A volta às aulas de forma presencial é um dos assuntos mais discutidos dos últimos dois meses, principalmente porque o Governo do Estado, inicialmente divulgou uma data indicativa para o retorno em setembro, mais recentemente jogou para outubro, mas isso se os indicadores de saúde, e número de leitos hospitalares permitirem. No dia 11/08 os prefeitos, após reunião no Consórcio Intermunicipal decidiram que as aulas nas escolas particulares só voltam quando as municipais também forem autorizadas a abrir suas portas. No mesmo comunicado os prefeitos de Santo André, Ribeirão Pires e Rio Grande da Serra, afirmaram que as aulas presenciais só voltam em 2021. No meio desse impasse o Sieesp (Sindicato dos Estabelecimentos de Ensino no Estado de São Paulo), ameaça acionar a Justiça caso a decisão dos prefeitos não seja revista.
Para os médicos ouvidos pelo RD, a retomada das aulas presenciais pode acontecer, mas devem ser observados vários critérios, e feitos vários estudos antes que isso possa ocorrer. Para o infectologista pediátrico da Fiocruz e membro da Sociedade Brasileira de Infectologia, Márcio Nehab, não há certeza de que haverá um impacto maior ou menor nos números da covid-19 com a volta às aulas.

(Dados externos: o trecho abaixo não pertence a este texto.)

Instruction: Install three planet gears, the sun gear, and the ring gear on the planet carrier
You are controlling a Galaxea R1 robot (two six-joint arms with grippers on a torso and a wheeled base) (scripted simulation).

Para ele alguns fatores devem ser verificados antes decidir pela aula presencial. “Primeiro tem que saber como anda a transmissão pelo número de casos confirmados, mas se sabe que só se faz o diagnóstico dos casos graves, que são internados, os casos leves e moderados, que são maioria, não se tem notícia. A segunda coisa é verificar se os números de óbitos vem caindo entre as duas últimas semanas e um mês; depois verificar a disponibilidade de forma abundante de leitos hospitalares em enfermaria e UTI para covid. O quarto fator é que tem que ser estabelecido um rastreamento de contactante, ou seja, se aparecer um caso na escola um trabalho tem que ser feito com todos, alunos ou não, que tiveram contato com a aquele indivíduo e o quinto fator é implementar todas as medidas que integram o protocolo; não podemos mais ter salas com 30 alunos, será só 30% com distanciamento de 2 metros entre as carteiras, uso de máscara de três camadas, entre outras exigências”, listou.
Para Nehab, os problemas causados à criança em isolamento devem ser considerados. “A escola é a coisa mais importante na vida da criança depois da família. Elas estão todo o dia na telinha e isso pode ser prejudicial, há um efeito devastador na socialização e no aprendizado pois o ensino online não é igual ao presencial. Esse isolamento favorece o sedentarismo, a obesidade, problemas oculares e o uso da internet abre porta para o ciberbullying, mas tem também o aumento da violência doméstica e um monte de outros fatores, portanto a criança precisa de escola”, completa.
Para o pneumologista e pesquisador do Hospital Alemão Oswaldo Cruz, Elie Fiss, que também é professor titular de pneumologia da Faculdade de Medicina do ABC, é muito difícil avaliar o risco. Ele lembrou do inquérito sorológico que a prefeitura de São Paulo fez e que apontou que 16,1% dos alunos dos colégios municipais tiveram a covid-19 e que mais de 80% deles não apresentaram sintoma algum. Além disso 25,9% destes estudantes convivem com pessoas maiores de 60 anos. “Esse seria mais um motivo para não liberar as aulas presenciais neste momento, porque a população jovem acaba não apresentando sintomas e transmitindo para os mais velhos. Hoje o índice de transmissibilidade do vírus está em 0,98, o que aponta para um certo controle do tratamento e não do vírus, mas colocar todos num ambiente faz com que a possibilidade de transmissão entre eles seja grande e deles para os outros também”, analisa.

Para Fiss, antes de decidir pelo retorno às aulas presenciais, as escolas devem fazer um questionamento sobre quantos são os alunos que moram com pessoas que são parte dos grupos de risco. “Isso pode ser feito por um questionário simples. Essa decisão dos prefeitos de só voltar com as aulas no ano que vem, demonstra a incerteza que todos nós temos. O retorno às aulas pode potencialmente aumentar o número de casos, mas isso só vamos saber na hora que abrir. Esse retorno, deve ser paulatino, aos poucos, respeitando as medidas de higiene, com alternância e salas ventiladas”, conclui o professor da FMABC.